- _Instructions to follow_
Set out exactly, line by line, the stretch of data below that begins at the line containing "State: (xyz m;" and ends at the line containing "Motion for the", with both ends kept.

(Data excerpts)
<<<<
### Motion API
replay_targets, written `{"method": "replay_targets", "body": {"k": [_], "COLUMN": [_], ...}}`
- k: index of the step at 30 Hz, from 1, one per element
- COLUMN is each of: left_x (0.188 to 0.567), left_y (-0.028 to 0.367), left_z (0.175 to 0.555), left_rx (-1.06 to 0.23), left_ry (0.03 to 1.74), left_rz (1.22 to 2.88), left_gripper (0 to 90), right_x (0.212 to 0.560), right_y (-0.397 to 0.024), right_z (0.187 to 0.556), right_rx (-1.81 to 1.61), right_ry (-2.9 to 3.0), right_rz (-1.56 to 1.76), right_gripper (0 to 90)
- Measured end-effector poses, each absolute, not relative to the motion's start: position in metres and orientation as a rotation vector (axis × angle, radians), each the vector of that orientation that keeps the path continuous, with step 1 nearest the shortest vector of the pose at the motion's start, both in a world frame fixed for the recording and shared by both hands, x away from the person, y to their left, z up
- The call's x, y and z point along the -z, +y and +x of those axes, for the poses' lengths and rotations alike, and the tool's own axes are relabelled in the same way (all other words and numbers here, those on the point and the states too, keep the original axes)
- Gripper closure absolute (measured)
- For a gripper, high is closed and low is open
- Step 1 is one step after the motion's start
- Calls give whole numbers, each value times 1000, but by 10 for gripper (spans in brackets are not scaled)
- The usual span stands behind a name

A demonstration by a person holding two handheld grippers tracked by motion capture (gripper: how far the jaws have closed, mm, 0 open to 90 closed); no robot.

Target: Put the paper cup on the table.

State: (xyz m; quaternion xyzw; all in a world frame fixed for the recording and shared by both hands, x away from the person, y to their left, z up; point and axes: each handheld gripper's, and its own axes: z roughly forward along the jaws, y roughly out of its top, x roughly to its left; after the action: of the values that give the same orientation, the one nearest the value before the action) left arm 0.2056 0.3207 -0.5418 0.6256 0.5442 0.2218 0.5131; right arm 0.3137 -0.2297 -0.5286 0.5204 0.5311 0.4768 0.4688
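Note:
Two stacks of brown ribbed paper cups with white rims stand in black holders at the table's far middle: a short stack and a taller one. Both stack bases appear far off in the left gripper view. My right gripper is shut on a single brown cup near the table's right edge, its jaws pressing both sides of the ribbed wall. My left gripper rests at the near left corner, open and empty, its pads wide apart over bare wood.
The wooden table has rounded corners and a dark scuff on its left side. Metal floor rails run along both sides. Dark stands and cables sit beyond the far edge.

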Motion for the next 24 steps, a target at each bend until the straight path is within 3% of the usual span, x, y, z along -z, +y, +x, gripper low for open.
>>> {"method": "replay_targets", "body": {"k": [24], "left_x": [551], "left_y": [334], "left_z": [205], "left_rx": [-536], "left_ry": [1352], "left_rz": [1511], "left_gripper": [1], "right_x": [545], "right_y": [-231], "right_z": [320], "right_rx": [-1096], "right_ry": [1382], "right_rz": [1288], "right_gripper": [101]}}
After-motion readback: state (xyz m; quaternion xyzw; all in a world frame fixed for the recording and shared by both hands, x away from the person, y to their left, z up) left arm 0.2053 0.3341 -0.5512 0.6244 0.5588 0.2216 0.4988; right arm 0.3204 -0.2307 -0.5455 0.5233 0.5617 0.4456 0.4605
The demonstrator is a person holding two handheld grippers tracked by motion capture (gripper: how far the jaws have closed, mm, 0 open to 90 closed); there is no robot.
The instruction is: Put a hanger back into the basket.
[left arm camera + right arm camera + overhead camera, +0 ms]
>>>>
- _Task response_
State: (xyz m; quaternion xyzw; all in a world frame fixed for the recording and shared by both hands, x away from the person, y to their left, z up; point and axes: each handheld gripper's, and its own axes: z roughly forward along the jaws, y roughly out of its top, x roughly to its left; after the action: of the values that give the same orientation, the one nearest the value before the action) left arm 0.2056 0.3207 -0.5418 0.6256 0.5442 0.2218 0.5131; right arm 0.3137 -0.2297 -0.5286 0.5204 0.5311 0.4768 0.4688
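Note:
Two stacks of brown ribbed paper cups with white rims stand in black holders at the table's far middle: a short stack and a taller one. Both stack bases appear far off in the left gripper view. My right gripper is shut on a single brown cup near the table's right edge, its jaws pressing both sides of the ribbed wall. My left gripper rests at the near left corner, open and empty, its pads wide apart over bare wood.
The wooden table has rounded corners and a dark scuff on its left side. Metal floor rails run along both sides. Dark stands and cables sit beyond the far edge.
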
Motion for the next 24 steps, a target at each bend until the straight path is within 3% of the usual span, x, y, z along -z, +y, +x, gripper low for open.

Here the work on this exercise is complete.